Le cas le plus probable :

  1. Je travaille sur mon projet
  2. Je lance une première version que j’estime un peu crade
  3. Les gens ne s’y intéressent pas plus que ça
  4. Je me dis que mon projet est bancal et que les gens pourraient accrocher si je rajoutais une nouvelle fonctionnalité
  5. Je développe la nouvelle fonctionnalité
  6. Je retourne à l’étape 3

L’entrepreneur est pris dans un engrenage.

Pourquoi on se retrouve facilement embarquer dans cette situation ? Tout d’abord, l’entrepreneur est par nature plein d’espoir. Il crée sa startup car il veut changer le monde. Il est persuadé d’avoir une idée qui va bouleverser la vie de milliers, voir millions, de personnes.

Pour que son ambition se réalise, l’entrepreneur tente de suivre un chemin : POC, MVP, V1 …

Du POC au POF

Le terme POC me gêne. Car on donne une première étape à atteindre qui est bien trop complaisante avec l’entrepreneur. Quand aucun de mes utilisateurs ne s’intéressent à ce que je fais et que je cherche à atteindre ma preuve de concept, je vais naturellement continuer à chercher ce qu’il manque pour y arriver. Je ne mets donc pas de limite de temps pour atteindre mon POC (ou je décale cette limite assez facilement).

En général on peut résumer le POC par un temps d’exécution court, un prix faible mais un produit plutôt moyen.

Si nous changions ce terme par Proof of Failure, nous nous retrouvons automatiquement dans un paradigme où nous cherchons à optimiser 2 ressources : le temps et le produit.

L’objectif de la preuve de l’échec consiste à réaliser le produit minimum ayant tout ce qu’il faut pour qu’on puisse prendre la décision radicale d’arrêter le projet.

Je sais que la preuve de concept est déjà censée être réalisée de cette manière. Cependant, dans les faits, l’ambition et l’espoir de l’entrepreneur ne sont pas adaptés pour faire face à ce terme. La Proof of Failure me semble bien plus correspondre à cette première étape.

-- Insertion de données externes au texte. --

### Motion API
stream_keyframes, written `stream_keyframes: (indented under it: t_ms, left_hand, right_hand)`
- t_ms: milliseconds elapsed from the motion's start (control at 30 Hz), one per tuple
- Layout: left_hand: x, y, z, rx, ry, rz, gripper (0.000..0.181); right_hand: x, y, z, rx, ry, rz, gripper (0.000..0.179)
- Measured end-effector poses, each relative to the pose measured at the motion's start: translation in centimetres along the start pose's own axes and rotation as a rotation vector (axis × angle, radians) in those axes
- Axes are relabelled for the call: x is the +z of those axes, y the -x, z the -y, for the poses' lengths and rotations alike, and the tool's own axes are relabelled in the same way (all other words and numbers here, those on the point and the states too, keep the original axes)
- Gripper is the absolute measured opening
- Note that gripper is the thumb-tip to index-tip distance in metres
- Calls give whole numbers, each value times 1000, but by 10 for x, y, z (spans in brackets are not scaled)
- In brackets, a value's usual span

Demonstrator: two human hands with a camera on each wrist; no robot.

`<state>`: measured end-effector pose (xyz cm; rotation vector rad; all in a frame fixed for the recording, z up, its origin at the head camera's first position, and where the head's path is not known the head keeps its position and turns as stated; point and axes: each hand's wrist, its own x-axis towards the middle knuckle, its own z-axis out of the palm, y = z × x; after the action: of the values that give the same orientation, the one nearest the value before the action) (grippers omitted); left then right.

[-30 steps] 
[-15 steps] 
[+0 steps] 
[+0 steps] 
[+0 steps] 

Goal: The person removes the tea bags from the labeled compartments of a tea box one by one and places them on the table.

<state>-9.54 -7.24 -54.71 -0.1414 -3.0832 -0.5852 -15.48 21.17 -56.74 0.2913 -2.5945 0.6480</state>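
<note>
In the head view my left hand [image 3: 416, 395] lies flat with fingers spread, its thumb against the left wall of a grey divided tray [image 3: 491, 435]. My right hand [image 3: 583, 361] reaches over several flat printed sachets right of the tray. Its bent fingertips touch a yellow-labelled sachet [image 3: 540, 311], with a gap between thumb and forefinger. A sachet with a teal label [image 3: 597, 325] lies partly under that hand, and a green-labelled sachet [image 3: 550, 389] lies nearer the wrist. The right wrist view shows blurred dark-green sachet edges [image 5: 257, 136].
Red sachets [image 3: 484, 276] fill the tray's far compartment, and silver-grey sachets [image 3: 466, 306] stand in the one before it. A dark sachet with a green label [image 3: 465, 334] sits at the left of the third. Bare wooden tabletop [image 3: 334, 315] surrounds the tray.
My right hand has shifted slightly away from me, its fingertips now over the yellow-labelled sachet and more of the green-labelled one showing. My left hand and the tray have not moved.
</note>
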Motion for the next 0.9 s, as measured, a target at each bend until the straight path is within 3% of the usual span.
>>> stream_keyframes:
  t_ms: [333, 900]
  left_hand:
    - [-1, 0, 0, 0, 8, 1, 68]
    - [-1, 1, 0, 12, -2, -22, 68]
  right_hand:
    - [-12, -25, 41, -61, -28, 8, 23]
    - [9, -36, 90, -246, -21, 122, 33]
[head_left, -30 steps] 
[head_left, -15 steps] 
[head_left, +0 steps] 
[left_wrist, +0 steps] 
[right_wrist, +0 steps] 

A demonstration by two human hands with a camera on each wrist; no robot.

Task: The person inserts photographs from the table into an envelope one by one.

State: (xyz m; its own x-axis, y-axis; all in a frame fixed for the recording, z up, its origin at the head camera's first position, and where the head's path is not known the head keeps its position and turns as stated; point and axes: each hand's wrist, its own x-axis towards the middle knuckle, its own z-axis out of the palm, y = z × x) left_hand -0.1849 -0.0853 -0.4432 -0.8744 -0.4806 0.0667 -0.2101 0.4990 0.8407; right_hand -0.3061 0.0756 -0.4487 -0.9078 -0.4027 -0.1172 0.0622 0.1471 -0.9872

En effet, la définition du scope du projet est primordiale lors de la création du POC. Or celui-ci est souvent balayé d’un revers de la main par les entrepreneurs au profit de l’itération. On se retrouve donc facilement embarqué dans une boucle itérative dont on ne ressort pas car le périmètre ne cesse de s’élargir.

La Proof of Failure nécessite de bien définir son scope et de se plonger dans l’expérience utilisateur. Après tout, on se donne le couperet d’arrêter le projet si cela ne fonctionne pas. On va donc avoir tendance à penser en profondeur le projet. Ceci permet de travailler sur les interactions avec les utilisateurs.

Il est en effet plus intéressant de construire un outil qu’un petit nombre aime profondément plutôt qu’un outil qu’un grand nombre de personne apprécie.

La Proof of Failure sert donc à définir le scope d’une première version de notre solution avec pour objectif de lui apporter toutes les interactions qui vont apporter le maximum d’attention à l’utilisateur avec le moins d’efforts possible.

En conclusion, la sémantique peut sembler sans importance, mais après avoir vu des dizaines de projets rentrer dans des boucles itératives infinies, il me semble important de changer de terme. En effet, si l’entrepreneuriat se démocratise, il faut rendre les termes suffisamment clairs pour qu’ils soient appliqués par le plus grand nombre.